== PROBLEM TO SOLVE ==
Repeat back the listing below, word for word and in full.

Start of MATERIALS PROVIDED

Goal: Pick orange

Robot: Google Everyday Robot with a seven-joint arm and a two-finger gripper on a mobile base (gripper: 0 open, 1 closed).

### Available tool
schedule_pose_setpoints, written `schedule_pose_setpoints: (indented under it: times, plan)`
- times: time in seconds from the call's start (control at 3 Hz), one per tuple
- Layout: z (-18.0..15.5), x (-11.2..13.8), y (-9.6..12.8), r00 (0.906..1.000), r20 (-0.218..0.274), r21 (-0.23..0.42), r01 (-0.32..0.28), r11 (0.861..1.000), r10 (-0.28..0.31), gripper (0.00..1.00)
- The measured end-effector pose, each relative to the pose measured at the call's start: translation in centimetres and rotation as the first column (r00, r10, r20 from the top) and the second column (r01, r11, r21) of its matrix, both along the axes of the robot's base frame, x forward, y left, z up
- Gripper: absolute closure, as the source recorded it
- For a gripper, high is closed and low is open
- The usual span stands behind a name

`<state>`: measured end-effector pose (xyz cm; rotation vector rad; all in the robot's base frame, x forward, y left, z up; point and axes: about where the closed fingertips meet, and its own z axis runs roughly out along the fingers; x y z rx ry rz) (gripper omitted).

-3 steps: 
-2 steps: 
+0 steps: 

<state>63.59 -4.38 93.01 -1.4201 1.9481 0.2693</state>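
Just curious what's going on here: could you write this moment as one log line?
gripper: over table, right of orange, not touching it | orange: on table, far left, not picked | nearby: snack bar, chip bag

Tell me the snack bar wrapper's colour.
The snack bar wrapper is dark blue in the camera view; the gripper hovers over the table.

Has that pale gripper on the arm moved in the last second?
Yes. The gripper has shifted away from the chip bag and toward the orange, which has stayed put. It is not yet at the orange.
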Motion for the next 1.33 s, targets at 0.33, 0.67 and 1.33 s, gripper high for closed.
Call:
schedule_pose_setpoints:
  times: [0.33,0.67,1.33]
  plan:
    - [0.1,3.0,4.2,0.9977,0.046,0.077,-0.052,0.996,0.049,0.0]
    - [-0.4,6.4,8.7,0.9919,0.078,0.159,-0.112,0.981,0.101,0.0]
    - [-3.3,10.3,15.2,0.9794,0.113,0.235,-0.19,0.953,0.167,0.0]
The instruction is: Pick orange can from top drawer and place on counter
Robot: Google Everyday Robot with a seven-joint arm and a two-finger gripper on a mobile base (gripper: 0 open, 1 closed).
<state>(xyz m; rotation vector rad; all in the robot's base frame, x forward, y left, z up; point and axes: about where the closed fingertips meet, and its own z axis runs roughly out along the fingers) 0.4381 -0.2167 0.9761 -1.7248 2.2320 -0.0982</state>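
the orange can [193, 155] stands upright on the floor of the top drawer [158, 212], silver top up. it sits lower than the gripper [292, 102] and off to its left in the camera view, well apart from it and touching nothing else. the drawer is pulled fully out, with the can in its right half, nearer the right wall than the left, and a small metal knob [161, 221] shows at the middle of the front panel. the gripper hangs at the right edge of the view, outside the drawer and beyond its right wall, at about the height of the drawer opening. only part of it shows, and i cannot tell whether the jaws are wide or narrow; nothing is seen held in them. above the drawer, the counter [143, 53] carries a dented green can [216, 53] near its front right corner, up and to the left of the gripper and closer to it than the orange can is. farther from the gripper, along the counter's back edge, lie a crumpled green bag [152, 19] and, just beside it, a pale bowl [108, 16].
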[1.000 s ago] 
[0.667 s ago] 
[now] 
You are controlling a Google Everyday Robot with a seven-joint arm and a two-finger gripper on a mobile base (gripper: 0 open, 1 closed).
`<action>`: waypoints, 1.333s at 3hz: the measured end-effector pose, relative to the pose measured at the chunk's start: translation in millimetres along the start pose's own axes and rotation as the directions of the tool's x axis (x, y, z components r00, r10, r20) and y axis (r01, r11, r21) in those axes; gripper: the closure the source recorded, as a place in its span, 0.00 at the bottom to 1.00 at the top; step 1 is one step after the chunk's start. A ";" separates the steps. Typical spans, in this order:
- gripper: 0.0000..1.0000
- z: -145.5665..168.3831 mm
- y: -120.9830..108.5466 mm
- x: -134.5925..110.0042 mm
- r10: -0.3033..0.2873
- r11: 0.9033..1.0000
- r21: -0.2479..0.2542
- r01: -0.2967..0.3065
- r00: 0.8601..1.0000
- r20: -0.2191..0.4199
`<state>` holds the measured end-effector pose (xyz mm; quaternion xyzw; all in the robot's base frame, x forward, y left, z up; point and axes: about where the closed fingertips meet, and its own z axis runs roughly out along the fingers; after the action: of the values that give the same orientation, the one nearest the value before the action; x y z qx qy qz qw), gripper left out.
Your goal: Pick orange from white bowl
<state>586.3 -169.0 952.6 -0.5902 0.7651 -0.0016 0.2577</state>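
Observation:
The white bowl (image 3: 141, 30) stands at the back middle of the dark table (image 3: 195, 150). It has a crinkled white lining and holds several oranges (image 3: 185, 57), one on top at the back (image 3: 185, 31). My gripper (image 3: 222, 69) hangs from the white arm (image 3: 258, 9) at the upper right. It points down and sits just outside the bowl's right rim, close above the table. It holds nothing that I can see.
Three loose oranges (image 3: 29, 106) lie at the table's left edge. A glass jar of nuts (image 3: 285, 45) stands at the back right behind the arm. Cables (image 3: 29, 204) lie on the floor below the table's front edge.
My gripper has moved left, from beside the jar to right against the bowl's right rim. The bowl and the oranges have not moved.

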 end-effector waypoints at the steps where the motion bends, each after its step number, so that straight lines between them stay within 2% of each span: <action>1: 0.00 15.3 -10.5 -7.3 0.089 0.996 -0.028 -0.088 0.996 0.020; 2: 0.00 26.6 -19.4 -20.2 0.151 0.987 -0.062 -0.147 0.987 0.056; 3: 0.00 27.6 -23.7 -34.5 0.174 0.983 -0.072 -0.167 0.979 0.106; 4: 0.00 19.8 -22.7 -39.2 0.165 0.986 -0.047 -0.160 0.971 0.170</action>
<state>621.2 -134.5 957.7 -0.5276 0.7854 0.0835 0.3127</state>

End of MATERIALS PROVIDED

== ANSWER AREA ==
Goal: Pick orange

Robot: Google Everyday Robot with a seven-joint arm and a two-finger gripper on a mobile base (gripper: 0 open, 1 closed).

### Available tool
schedule_pose_setpoints, written `schedule_pose_setpoints: (indented under it: times, plan)`
- times: time in seconds from the call's start (control at 3 Hz), one per tuple
- Layout: z (-18.0..15.5), x (-11.2..13.8), y (-9.6..12.8), r00 (0.906..1.000), r20 (-0.218..0.274), r21 (-0.23..0.42), r01 (-0.32..0.28), r11 (0.861..1.000), r10 (-0.28..0.31), gripper (0.00..1.00)
- The measured end-effector pose, each relative to the pose measured at the call's start: translation in centimetres and rotation as the first column (r00, r10, r20 from the top) and the second column (r01, r11, r21) of its matrix, both along the axes of the robot's base frame, x forward, y left, z up
- Gripper: absolute closure, as the source recorded it
- For a gripper, high is closed and low is open
- The usual span stands behind a name

`<state>`: measured end-effector pose (xyz cm; rotation vector rad; all in the robot's base frame, x forward, y left, z up; point and axes: about where the closed fingertips meet, and its own z axis runs roughly out along the fingers; x y z rx ry rz) (gripper omitted).

-3 steps: 
-2 steps: 
+0 steps: 

<state>63.59 -4.38 93.01 -1.4201 1.9481 0.2693</state>
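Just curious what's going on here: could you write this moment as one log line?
gripper: over table, right of orange, not touching it | orange: on table, far left, not picked | nearby: snack bar, chip bag

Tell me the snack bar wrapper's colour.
The snack bar wrapper is dark blue in the camera view; the gripper hovers over the table.

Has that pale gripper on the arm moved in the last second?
Yes. The gripper has shifted away from the chip bag and toward the orange, which has stayed put. It is not yet at the orange.
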Motion for the next 1.33 s, targets at 0.33, 0.67 and 1.33 s, gripper high for closed.
Call:
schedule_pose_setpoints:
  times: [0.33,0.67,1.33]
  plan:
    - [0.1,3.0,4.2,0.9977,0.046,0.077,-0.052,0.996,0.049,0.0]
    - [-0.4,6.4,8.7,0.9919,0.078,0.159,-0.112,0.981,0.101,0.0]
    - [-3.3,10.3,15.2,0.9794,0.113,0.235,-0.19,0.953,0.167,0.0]
The instruction is: Pick orange can from top drawer and place on counter
Robot: Google Everyday Robot with a seven-joint arm and a two-finger gripper on a mobile base (gripper: 0 open, 1 closed).
<state>(xyz m; rotation vector rad; all in the robot's base frame, x forward, y left, z up; point and axes: about where the closed fingertips meet, and its own z axis runs roughly out along the fingers) 0.4381 -0.2167 0.9761 -1.7248 2.2320 -0.0982</state>
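the orange can [193, 155] stands upright on the floor of the top drawer [158, 212], silver top up. it sits lower than the gripper [292, 102] and off to its left in the camera view, well apart from it and touching nothing else. the drawer is pulled fully out, with the can in its right half, nearer the right wall than the left, and a small metal knob [161, 221] shows at the middle of the front panel. the gripper hangs at the right edge of the view, outside the drawer and beyond its right wall, at about the height of the drawer opening. only part of it shows, and i cannot tell whether the jaws are wide or narrow; nothing is seen held in them. above the drawer, the counter [143, 53] carries a dented green can [216, 53] near its front right corner, up and to the left of the gripper and closer to it than the orange can is. farther from the gripper, along the counter's back edge, lie a crumpled green bag [152, 19] and, just beside it, a pale bowl [108, 16].
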[1.000 s ago] 
[0.667 s ago] 
[now] 
You are controlling a Google Everyday Robot with a seven-joint arm and a two-finger gripper on a mobile base (gripper: 0 open, 1 closed).
`<action>`: waypoints, 1.333s at 3hz: the measured end-effector pose, relative to the pose measured at the chunk's start: translation in millimetres along the start pose's own axes and rotation as the directions of the tool's x axis (x, y, z components r00, r10, r20) and y axis (r01, r11, r21) in those axes; gripper: the closure the source recorded, as a place in its span, 0.00 at the bottom to 1.00 at the top; step 1 is one step after the chunk's start. A ";" separates the steps. Typical spans, in this order:
- gripper: 0.0000..1.0000
- z: -145.5665..168.3831 mm
- y: -120.9830..108.5466 mm
- x: -134.5925..110.0042 mm
- r10: -0.3033..0.2873
- r11: 0.9033..1.0000
- r21: -0.2479..0.2542
- r01: -0.2967..0.3065
- r00: 0.8601..1.0000
- r20: -0.2191..0.4199
`<state>` holds the measured end-effector pose (xyz mm; quaternion xyzw; all in the robot's base frame, x forward, y left, z up; point and axes: about where the closed fingertips meet, and its own z axis runs roughly out along the fingers; after the action: of the values that give the same orientation, the one nearest the value before the action; x y z qx qy qz qw), gripper left out.
Your goal: Pick orange from white bowl
<state>586.3 -169.0 952.6 -0.5902 0.7651 -0.0016 0.2577</state>
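Observation:
The white bowl (image 3: 141, 30) stands at the back middle of the dark table (image 3: 195, 150). It has a crinkled white lining and holds several oranges (image 3: 185, 57), one on top at the back (image 3: 185, 31). My gripper (image 3: 222, 69) hangs from the white arm (image 3: 258, 9) at the upper right. It points down and sits just outside the bowl's right rim, close above the table. It holds nothing that I can see.
Three loose oranges (image 3: 29, 106) lie at the table's left edge. A glass jar of nuts (image 3: 285, 45) stands at the back right behind the arm. Cables (image 3: 29, 204) lie on the floor below the table's front edge.
My gripper has moved left, from beside the jar to right against the bowl's right rim. The bowl and the oranges have not moved.
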
 end-effector waypoints at the steps where the motion bends, each after its step number, so that straight lines between them stay within 2% of each span: <action>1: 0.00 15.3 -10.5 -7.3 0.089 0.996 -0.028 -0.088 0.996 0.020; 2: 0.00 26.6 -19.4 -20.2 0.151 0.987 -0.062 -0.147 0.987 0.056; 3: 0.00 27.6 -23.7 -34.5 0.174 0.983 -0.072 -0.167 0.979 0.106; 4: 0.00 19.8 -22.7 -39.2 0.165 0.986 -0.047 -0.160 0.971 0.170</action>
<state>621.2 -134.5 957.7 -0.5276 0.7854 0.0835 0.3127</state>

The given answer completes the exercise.